Task details =
Copy each line below containing "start".

Given information =
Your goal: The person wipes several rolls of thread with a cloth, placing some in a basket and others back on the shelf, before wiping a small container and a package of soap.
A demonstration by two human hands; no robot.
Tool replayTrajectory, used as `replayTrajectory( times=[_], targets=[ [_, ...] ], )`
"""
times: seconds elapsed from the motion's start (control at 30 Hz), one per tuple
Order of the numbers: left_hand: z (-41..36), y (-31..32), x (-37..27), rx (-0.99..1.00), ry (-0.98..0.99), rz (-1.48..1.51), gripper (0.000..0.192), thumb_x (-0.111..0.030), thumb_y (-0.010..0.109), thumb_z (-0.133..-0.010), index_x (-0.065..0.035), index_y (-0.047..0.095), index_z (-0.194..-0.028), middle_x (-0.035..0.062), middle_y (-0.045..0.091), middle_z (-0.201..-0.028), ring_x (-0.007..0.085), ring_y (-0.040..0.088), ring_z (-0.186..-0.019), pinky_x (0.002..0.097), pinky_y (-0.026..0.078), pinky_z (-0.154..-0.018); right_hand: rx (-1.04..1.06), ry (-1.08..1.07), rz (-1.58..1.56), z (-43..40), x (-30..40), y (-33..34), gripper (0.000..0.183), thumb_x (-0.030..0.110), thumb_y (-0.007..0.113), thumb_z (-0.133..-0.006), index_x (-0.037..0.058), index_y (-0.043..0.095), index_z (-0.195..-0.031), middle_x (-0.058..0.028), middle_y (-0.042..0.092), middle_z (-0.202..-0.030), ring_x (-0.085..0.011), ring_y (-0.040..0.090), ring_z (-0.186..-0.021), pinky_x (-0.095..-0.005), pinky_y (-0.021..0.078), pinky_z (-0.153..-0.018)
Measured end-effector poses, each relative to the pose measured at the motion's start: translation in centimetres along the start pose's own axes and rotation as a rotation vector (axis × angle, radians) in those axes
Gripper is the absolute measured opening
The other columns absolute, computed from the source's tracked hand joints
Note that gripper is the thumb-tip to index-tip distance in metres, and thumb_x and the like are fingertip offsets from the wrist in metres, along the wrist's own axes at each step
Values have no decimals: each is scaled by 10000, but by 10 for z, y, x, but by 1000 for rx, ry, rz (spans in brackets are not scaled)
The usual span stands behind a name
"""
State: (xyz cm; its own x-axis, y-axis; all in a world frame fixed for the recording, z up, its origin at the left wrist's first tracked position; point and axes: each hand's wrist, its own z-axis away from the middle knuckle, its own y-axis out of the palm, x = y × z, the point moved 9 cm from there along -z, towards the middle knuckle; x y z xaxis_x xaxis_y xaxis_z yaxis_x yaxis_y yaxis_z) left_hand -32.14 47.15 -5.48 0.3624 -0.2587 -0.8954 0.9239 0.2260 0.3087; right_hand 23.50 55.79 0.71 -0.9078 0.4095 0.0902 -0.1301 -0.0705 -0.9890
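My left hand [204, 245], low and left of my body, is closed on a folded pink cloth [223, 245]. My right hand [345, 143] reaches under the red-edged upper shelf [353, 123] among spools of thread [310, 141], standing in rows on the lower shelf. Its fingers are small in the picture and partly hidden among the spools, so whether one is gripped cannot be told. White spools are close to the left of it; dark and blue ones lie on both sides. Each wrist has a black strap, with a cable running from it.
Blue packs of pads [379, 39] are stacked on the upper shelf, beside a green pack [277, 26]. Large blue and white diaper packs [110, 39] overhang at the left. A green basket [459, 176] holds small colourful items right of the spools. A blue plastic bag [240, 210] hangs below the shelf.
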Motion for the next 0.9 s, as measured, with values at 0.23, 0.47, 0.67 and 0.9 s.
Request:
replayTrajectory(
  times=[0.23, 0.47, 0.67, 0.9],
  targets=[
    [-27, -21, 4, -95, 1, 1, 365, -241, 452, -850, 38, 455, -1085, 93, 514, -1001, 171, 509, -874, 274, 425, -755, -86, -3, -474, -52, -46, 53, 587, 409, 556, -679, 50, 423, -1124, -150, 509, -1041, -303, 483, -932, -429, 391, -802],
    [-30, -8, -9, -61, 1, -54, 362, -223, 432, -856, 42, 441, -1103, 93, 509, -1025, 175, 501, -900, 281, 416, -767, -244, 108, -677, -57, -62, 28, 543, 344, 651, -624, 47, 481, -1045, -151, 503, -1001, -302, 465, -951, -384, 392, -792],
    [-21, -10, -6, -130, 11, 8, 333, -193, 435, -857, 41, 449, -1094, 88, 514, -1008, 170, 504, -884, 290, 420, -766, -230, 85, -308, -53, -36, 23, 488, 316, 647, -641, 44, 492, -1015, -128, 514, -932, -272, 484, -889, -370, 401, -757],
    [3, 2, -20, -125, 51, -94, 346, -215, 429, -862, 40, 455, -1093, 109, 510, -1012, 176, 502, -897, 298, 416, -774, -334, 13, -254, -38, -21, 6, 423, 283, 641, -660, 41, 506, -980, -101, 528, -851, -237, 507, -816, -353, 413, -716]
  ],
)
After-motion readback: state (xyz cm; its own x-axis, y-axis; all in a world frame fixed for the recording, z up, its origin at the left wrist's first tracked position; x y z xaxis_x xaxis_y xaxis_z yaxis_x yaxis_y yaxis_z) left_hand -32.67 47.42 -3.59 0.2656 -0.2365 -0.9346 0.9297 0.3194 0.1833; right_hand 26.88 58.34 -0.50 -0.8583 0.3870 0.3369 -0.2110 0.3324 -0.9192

Answer box =
times: seconds elapsed from the motion's start (control at 30 Hz), one per tuple
Measured end-effector poses, each relative to the pose measured at the motion's start: translation in centimetres along the start pose's own axes and rotation as a rotation vector (axis × angle, radians) in those axes

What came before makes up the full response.